The Maroons of Jamaica

The word “Maroon” is derived from the Spanish term Cimarròn, which was used initially to refer to domesticated cattle that had escaped to the hills of Hispaniola and then later applied to runaway slaves in the Americas, since the latter half of the 17th century. Hence the term came to connote wild, untamed and escaped slaves. Maroon communities were established and some have survived to date throughout the Americas, including the Maroon Towns of Jamaica, the Quilombos of Palmares and Bahia in Brazil, El Palenque de San Basilio in Colombia, the Cumbe of Venezuela, and the Cottica Djuka and Saramakka of Surinam.

 

The Maroon nation of Jamaica was born out of their struggle for freedom in the crucible of slavery, rebellion and political reconciliation. When the British attacked the Spanish colony of Jamaica in 1655, many slaves were able to flee the plantations to form communities in some of the most inhospitable regions of the island. Poorly armed and outgunned, the Maroons faced down the mighty British Redcoats and their allies, which included local white planter militia groups, Miskito Indians from Central America, and local slave-soldiers known as Black Shots, for more than eighty years, led by such warriors as Captain Cudjoe (also spelled Kojo), Captain Quao and Granny Nanny (also known as Grandy Nanny, Grande Nanny, Nanny, and Queen Nanny).
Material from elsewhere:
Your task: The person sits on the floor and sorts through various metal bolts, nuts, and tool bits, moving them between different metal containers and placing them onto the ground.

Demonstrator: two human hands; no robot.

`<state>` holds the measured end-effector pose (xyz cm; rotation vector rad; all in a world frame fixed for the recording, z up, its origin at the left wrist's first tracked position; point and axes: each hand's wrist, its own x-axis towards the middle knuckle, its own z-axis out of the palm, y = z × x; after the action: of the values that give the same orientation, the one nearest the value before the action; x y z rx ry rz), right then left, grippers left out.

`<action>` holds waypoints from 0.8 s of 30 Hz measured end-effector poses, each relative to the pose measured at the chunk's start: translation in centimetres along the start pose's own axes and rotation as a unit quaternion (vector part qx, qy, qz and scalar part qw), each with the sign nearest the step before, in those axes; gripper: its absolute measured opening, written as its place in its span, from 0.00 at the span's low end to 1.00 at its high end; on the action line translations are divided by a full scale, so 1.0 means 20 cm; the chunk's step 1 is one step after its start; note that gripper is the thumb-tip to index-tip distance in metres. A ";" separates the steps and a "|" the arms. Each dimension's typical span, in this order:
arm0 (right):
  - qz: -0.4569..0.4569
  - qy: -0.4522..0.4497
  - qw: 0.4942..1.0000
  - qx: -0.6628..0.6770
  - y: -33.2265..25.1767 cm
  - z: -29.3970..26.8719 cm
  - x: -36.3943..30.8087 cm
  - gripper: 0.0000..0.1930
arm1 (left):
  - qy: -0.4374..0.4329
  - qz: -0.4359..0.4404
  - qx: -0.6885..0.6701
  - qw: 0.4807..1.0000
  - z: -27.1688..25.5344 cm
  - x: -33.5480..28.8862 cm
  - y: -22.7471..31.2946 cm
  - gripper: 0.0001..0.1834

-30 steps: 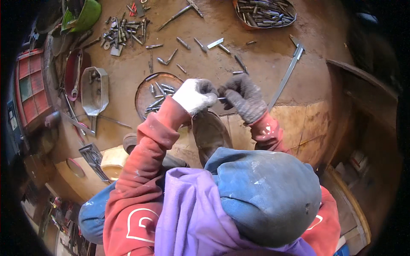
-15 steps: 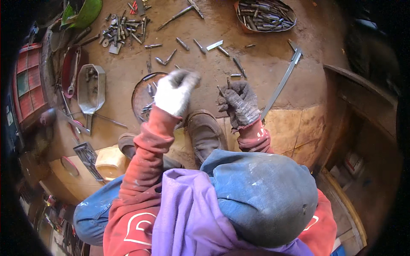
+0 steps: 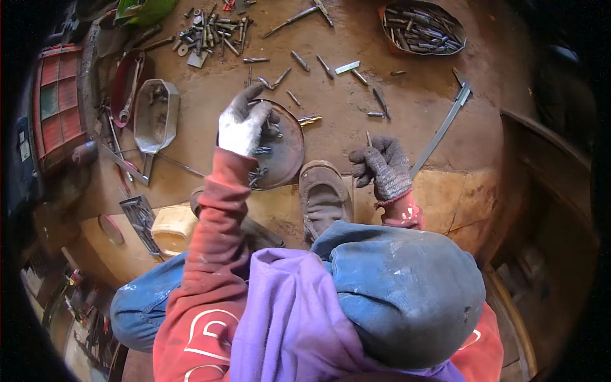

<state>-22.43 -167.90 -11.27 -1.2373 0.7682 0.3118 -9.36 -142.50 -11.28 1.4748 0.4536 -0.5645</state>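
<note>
My left hand (image 3: 243, 126), in a white and grey glove, is above a round brown tray (image 3: 294, 143). Its index finger and thumb are spread, and I see nothing held between them. Several metal bits (image 3: 258, 173) lie in the tray, partly hidden by that hand. A gold-coloured drill bit (image 3: 310, 120) rests at the tray's right edge. My right hand (image 3: 386, 167), in a grey knitted glove, is closed on a thin metal bit (image 3: 368, 138), whose tip sticks up past the fingers.
Loose bits, such as a short one (image 3: 376, 114), are scattered ahead. A heap of metal pieces (image 3: 207, 32) lies far left; a container full of bits (image 3: 425, 28) stands far right. Left are a handled metal pan (image 3: 145, 137) and a cream container (image 3: 172, 240). Right is a long flat blade (image 3: 441, 130).
The view has shifted, so the surroundings sit further right. My left hand has moved left over the tray and its fingers have spread. The gold-coloured drill bit now shows at the tray's edge.
</note>
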 end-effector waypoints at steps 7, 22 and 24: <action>-0.012 -0.029 0.999 -0.032 0.08 -0.02 -0.01 0.18 | -0.218 0.222 0.595 0.741 -0.12 -0.01 0.06 0.14; 0.017 -0.161 0.987 -0.020 0.08 -0.04 -0.08 0.13 | -0.216 0.148 0.801 0.538 0.46 0.15 -0.01 0.13; 0.024 -0.166 0.986 -0.025 0.07 -0.07 -0.11 0.12 | -0.184 0.165 0.795 0.554 0.48 0.17 -0.05 0.14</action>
<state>-25.38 -168.23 -10.99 -1.1766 0.5051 0.5638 -7.79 -152.25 -13.69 2.9294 -1.0564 -1.0112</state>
Nanny, skilled in the use of herbs and a spiritual leader, not only managed to keep her people healthy, but by utilizing the island’s steep terrain in its mountainous regions, mastered the art of guerilla warfare, inhabiting caves and deep ravines that were easily defended even against superior British firepower.

 

As a result of The First Maroon War, generally regarded as having occurred between 1720 – 1739, two peace treaties were signed with the British in 1739 – establishing Maroon self-government and territorial sovereignty on the Leeward and Windward parts of the island. Only in a few other cases in the New World had Africans attained such a degree of autonomy, coming almost 60 years before the Haitian Revolution (1791), having occurred before the American, French, and Spanish-American Revolutions, and almost 100 years before the abolition of the slave trade (1834) in the former British colonies. Nanny of the Maroons became a Jamaican National Heroine in October 1975, the only female member of Jamaica’s seven National Heroes. Moreover, an artistic likeness of her appears on the Jamaican $500 bill.